Changes in plant height (a) and ground diameter (b) of the two C. illinoinensis cultivars under different treatments (CK, HO, LO) during the experimental period. Capital letters indicate significant differences among treatments (CK, HO, LO), and lowercase letters indicate significant differences among sampling times (15, 30, 45, and 60 days). Data were expressed as a mean ± SD.
For GRD, both cultivars exhibited significantly higher values under HO and LO flooding treatments compared to CK, and the LO treatment consistently resulted in greater GRD than the HO treatment (Figure 3b). Specifically, ‘Mahan’ reached its maximum GRD during the 45–60 days period (HO: 0.15 mm; LO: 0.22 mm), while its minimum values were recorded between 15–30 days (HO: 0.11 mm; LO: 0.14 mm). Similarly, ‘Pawnee’ achieved its maximum GRD at 45–60 days (HO: 0.32 mm; LO: 0.39 mm), with the minimum occurring within the first 0–15 days (HO: 0.10 mm; LO: 0.15 mm).

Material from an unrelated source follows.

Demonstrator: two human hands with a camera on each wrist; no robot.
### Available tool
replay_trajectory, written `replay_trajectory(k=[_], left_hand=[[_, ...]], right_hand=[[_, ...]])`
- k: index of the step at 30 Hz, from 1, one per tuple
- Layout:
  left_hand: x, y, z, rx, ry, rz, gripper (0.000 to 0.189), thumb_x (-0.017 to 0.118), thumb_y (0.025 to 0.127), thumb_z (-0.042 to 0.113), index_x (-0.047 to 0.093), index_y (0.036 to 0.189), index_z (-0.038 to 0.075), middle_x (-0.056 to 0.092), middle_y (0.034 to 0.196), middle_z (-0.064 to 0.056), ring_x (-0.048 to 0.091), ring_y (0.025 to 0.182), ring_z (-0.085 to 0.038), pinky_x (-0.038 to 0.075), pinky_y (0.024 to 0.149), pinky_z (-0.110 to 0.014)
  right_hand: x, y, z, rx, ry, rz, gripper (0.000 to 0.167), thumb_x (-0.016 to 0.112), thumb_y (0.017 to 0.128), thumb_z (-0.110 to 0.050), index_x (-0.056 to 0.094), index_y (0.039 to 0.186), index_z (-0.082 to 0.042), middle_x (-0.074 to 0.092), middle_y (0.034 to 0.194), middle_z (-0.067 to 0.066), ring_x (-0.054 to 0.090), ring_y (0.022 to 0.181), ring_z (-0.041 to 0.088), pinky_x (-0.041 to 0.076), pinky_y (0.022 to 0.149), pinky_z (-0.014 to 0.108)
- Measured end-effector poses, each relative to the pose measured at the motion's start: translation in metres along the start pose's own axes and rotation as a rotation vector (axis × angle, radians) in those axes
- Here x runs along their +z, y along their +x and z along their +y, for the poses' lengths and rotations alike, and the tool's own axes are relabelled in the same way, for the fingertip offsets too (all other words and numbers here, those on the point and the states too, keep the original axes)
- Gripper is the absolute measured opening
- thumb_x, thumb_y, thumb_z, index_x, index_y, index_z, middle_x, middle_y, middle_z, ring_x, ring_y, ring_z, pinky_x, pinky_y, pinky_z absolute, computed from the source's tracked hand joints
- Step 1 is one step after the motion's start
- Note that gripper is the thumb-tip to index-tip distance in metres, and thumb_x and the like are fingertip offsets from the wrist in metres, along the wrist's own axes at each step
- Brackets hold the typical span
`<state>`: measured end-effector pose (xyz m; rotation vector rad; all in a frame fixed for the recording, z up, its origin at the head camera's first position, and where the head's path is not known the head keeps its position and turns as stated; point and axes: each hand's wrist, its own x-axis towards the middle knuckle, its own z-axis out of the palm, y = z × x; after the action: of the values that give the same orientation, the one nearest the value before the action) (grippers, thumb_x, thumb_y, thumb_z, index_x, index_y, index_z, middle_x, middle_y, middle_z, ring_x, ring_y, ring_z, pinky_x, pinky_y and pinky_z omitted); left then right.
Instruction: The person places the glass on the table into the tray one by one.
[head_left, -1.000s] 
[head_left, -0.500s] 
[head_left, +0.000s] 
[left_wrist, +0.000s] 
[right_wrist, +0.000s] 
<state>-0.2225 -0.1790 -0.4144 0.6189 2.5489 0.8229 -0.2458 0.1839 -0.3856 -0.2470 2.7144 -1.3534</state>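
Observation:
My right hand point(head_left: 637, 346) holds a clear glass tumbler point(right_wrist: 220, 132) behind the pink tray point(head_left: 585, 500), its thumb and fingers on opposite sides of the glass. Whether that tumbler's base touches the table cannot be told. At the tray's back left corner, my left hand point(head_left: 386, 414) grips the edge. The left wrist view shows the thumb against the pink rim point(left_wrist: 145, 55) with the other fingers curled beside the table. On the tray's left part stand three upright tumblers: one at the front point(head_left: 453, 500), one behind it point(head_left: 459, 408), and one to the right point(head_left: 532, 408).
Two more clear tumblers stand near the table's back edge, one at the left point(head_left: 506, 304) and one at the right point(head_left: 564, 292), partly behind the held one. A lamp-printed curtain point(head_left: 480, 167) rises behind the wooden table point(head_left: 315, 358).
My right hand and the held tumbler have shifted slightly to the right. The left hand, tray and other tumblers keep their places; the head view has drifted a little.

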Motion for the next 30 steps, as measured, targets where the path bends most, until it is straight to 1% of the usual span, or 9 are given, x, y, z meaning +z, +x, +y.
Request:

Overall, throughout the 60-day experimental period, the plant height growth rate of both cultivars followed the order: CK > HO > LO (Table 4). Specifically, under CK conditions, ‘Pawnee’ exhibited a higher GRH than ‘Mahan’, whereas under both HO and LO flooding treatments, ‘Mahan’ showed superior GRH. In contrast, the GRD for both cultivars generally adhered to the pattern of CK< HO< LO. Under these flooding treatments, ‘Pawnee’ demonstrated a greater GRD than ‘Mahan’, highlighting cultivar-specific responses to the treatments.
Total biomass and root to shoot ratio
3.2.2
There were significant differences in total biomass (TB) among the treatments (p < 0.001). Similarly, root-to-shoot ratio (RSR) differed significantly among treatments (p < 0.001), and also between cultivars (p < 0.05). The treatment × cultivar interaction was not significant for either TB or RSR (Table 3).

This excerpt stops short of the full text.